Collected data:

----

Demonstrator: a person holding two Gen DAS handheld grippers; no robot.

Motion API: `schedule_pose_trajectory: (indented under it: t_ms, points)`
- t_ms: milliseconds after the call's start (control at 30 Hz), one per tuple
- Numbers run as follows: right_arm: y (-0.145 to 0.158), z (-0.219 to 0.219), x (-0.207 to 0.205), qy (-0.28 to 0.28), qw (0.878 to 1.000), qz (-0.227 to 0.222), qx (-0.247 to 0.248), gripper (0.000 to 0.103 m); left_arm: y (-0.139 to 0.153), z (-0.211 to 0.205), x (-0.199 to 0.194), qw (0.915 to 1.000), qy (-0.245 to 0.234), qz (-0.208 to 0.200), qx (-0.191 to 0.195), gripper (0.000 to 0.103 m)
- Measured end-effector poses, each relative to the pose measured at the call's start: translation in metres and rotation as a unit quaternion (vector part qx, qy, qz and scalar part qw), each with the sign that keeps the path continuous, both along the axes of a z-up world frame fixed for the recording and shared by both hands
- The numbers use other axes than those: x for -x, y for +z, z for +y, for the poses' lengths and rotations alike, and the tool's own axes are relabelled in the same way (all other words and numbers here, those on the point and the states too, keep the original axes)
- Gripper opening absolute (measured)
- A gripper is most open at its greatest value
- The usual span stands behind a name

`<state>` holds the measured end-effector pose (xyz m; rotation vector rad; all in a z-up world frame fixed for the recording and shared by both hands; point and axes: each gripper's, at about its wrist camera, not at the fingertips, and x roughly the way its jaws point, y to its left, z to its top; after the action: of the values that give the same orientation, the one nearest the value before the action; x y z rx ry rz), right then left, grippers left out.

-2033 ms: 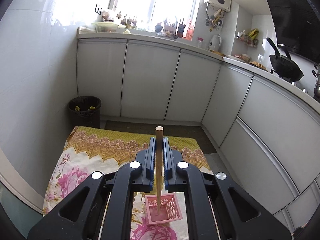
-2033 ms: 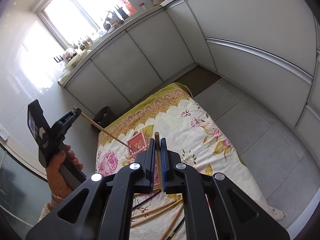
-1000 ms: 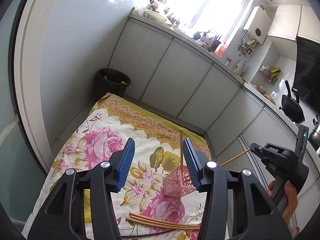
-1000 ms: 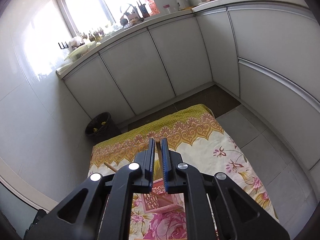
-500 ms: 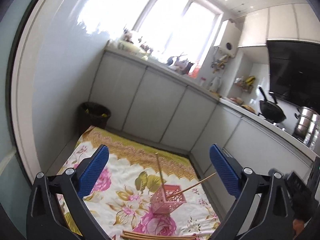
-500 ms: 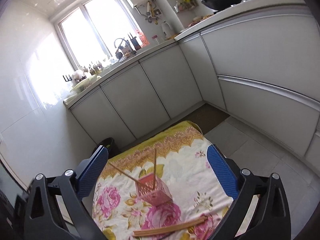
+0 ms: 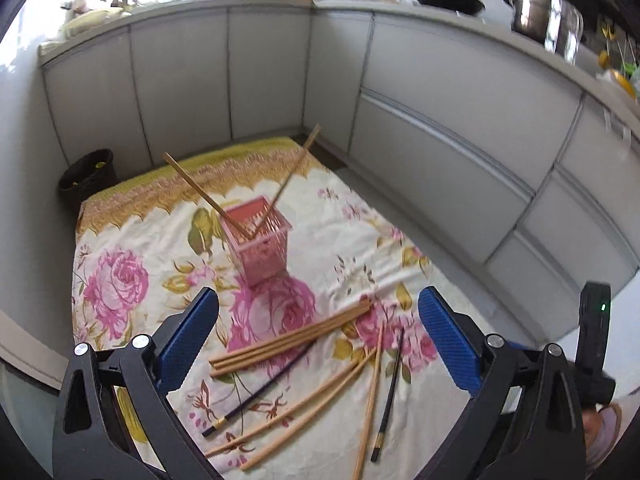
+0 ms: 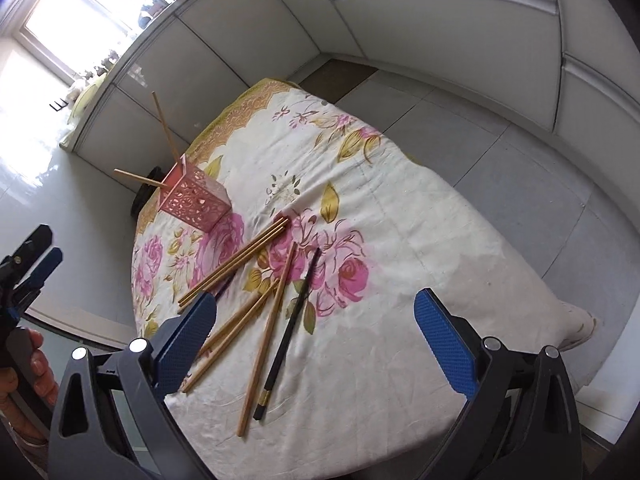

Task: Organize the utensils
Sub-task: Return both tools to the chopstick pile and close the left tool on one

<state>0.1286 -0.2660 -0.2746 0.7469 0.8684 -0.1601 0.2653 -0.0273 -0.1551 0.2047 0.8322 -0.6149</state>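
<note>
Floral cloth (image 7: 132, 248) bears a pink lattice basket (image 7: 262, 246) (two chopsticks inside); left gripper (image 7: 318, 344) and right gripper (image 8: 316, 338) both gape, empty.

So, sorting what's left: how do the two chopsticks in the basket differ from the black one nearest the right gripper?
The basket chopsticks are pale wood and lean upright in the pink basket; the black chopstick is dark, gold-banded, and lies flat on the cloth. All are slim, straight sticks.

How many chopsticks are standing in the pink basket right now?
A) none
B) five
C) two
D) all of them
C: two wooden chopsticks lean out of the pink basket in opposite directions, while the rest lie loose on the flowered cloth.
</note>
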Motion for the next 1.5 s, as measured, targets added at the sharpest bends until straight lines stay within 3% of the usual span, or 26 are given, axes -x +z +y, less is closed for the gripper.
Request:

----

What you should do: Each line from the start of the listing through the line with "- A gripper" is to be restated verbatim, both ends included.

Reply to the exercise:
Demonstrator: a person holding two Gen DAS handheld grippers; no robot.

Motion API: `schedule_pose_trajectory: (indented under it: t_ms, points)`
- t_ms: milliseconds after the call's start (control at 30 Hz), one per tuple
- Numbers run as follows: right_arm: y (-0.145 to 0.158), z (-0.219 to 0.219), x (-0.207 to 0.205), qy (-0.28 to 0.28), qw (0.878 to 1.000), qz (-0.227 to 0.222), qx (-0.247 to 0.248), gripper (0.000 to 0.103 m); left_arm: y (-0.139 to 0.153), z (-0.211 to 0.205), x (-0.199 to 0.194), qw (0.915 to 1.000), qy (-0.245 to 0.234), qz (-0.208 to 0.200), qx (-0.191 to 0.195), gripper (0.000 to 0.103 m)
- Measured end-effector poses, each relative to the pose measured at the call's start: translation in metres and rotation as a unit quaternion (vector part qx, qy, qz and scalar part qw), each with the sign that keeps the path continuous, both along the axes of a z-up world frame fixed for the recording and shared by both hands
- The numbers use other axes than those: x for -x, y for +z, z for +y, for the poses' lengths and rotations alike, and the tool's own axes are relabelled in the same way (all other words and numbers here, those on the point and the states too, keep the original axes)
- Gripper opening absolute (measured)
- A gripper is most open at its greatest value

The answer requires nothing more.